There had been no love lost between the Pistons and the Bulls; in fact, the teams hated each other. The intense dislike was escalated when the Pistons began heading to the locker room with ten seconds left on the clock in the final game of the 1991 Eastern Conference Finals in order to avoid shaking hands with the Bulls players. The Pistons star point guard and team leader Isiah Thomas claims in the documentary that ”This is the way it was back then.” However, Jordan refers back to the previous two seasons, where the Pistons bested the Bulls in the playoffs, and how he shook hands with every Piston out of “respect to the game.” Jordan makes no secret that he still resents Thomas to this day. 

With the tragic passing of 2000s NBA icon Kobe Bryant, it is very touching to many basketball fans that he is included in the documentary, with his comments being recorded just a week before the helicopter crash that took his life. Jordan and Bryant first met during the 1998 all-star game, where Bryant was the main topic of conversation, being that he was the youngest all-star in history at the time. The Last Dance shows Jordan giving the young Bryant advice throughout that all-star game. The two became close for the remainder of Jordan’s career, as Jordan saw a bit of himself in the young Bryant. In the documentary, Bryant explains that without Jordan, he does not win five NBA championships. 

Jordan and Bryant even joked that Bryant “stole” Jordan’s moves. As he said at Bryant’s funeral, Jordan thought of Bryant as a younger brother, as he explained in his speech at Bryant’s funeral. Additionally, because Jordan inspired and influenced him, Bryant wanted to inspire the future generations, showing how much it meant to Bryant that Jordan was there. 

In the fifth episode of The Last Dance, Jordan explains that he did not want to listen to any shoe endorsement offers other than from Adidas. He wanted to don the three stripes on his shoes and apparel. Meanwhile, his parents explained that he could not just ignore the other brands’ offers. 
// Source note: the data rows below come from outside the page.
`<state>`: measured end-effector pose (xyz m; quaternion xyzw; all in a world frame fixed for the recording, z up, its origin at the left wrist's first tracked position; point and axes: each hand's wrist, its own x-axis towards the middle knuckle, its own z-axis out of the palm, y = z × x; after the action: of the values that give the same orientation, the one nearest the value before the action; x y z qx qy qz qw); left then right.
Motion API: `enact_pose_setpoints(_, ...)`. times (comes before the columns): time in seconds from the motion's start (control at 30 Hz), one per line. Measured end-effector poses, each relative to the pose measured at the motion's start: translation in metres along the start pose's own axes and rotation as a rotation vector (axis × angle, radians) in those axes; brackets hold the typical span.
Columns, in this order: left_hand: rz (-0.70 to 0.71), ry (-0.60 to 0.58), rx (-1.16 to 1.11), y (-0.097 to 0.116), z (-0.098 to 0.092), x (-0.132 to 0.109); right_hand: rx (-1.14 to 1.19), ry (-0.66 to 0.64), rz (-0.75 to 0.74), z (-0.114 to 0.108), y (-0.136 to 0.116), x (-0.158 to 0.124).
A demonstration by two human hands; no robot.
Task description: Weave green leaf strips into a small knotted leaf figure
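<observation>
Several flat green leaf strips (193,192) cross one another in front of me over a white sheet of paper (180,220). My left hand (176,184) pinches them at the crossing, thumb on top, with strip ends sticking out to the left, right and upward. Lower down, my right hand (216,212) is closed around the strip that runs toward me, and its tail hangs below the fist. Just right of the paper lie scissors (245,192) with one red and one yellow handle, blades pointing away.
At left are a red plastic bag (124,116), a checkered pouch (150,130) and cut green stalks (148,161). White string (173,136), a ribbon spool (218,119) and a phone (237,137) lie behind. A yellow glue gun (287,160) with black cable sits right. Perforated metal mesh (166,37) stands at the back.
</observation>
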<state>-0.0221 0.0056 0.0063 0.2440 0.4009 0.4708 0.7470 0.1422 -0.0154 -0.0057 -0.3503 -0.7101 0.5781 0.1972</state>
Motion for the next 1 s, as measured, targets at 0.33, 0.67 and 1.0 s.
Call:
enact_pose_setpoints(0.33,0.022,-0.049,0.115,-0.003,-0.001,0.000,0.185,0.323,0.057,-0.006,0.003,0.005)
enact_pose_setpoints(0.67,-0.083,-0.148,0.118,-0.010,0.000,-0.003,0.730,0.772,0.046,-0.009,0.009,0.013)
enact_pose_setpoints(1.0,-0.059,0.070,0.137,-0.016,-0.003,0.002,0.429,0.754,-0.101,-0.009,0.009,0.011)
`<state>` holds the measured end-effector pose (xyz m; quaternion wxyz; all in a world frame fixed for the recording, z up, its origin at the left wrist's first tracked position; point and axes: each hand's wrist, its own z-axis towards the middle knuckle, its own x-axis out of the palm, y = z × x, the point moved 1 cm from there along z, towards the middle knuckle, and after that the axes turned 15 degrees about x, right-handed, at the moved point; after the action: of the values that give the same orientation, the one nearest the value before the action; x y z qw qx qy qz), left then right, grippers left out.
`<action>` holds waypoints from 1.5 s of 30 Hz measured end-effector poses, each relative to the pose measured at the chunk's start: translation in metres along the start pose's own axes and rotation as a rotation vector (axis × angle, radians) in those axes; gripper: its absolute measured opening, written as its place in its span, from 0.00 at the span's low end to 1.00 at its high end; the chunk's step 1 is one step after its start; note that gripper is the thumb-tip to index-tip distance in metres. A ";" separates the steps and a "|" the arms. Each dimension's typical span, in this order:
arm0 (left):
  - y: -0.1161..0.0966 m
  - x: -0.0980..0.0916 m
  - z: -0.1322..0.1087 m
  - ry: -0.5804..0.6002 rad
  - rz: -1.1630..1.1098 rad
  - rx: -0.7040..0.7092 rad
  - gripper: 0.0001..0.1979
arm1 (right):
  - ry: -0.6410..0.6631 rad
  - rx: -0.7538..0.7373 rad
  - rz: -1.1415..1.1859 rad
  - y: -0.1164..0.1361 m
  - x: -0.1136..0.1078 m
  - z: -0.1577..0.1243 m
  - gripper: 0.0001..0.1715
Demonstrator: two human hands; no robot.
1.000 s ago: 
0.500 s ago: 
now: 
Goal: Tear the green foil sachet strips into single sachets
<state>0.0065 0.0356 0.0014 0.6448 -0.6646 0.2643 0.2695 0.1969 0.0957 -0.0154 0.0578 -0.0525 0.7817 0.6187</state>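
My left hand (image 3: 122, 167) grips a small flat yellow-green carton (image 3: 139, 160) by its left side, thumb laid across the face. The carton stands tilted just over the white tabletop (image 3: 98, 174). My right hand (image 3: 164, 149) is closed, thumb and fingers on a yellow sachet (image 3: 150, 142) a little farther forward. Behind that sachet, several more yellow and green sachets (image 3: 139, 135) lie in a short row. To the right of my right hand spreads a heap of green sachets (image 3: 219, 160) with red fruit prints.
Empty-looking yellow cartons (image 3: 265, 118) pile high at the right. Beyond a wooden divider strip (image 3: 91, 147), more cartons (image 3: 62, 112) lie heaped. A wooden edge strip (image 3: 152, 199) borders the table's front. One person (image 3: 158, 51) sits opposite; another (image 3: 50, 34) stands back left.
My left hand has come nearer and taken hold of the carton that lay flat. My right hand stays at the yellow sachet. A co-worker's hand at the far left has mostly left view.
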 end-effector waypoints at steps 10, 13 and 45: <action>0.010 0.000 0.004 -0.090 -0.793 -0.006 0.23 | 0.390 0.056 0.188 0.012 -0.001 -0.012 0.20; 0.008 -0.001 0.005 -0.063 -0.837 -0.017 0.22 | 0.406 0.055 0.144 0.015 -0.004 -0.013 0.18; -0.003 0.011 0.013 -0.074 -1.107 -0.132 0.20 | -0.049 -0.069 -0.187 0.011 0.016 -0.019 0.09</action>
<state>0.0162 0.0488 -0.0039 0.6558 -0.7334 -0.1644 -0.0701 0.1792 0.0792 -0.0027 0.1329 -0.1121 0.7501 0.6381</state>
When Jordan spoke with Nike, he was offered a signature shoe as well as more money than Adidas was offering. His parents told him he would be stupid to turn that down. Nike was invested in Jordan as their top client and their opening in to the basketball operations of the brand. As explained in the documentary, Nike was primarily a track brand at the time, as opposed to the multi-billion dollar all-around sports apparel company it is today. This deterred Jordan but the deal was just too good. 

After signing Jordan, Nike was motivated to make the basketball brand the best in the business and Jordan was the face of their brand. Obviously, this decision worked out for both sides as Jordan’s brand is worth over one billion dollars and Nike has now signed numerous top athletes, including LeBron James, Kevin Durant, and Bryant. 

With these instances just being a small overview of what we have come to learn from The Last Dance, basketball fans are understandingly eager for the final four installments of the series.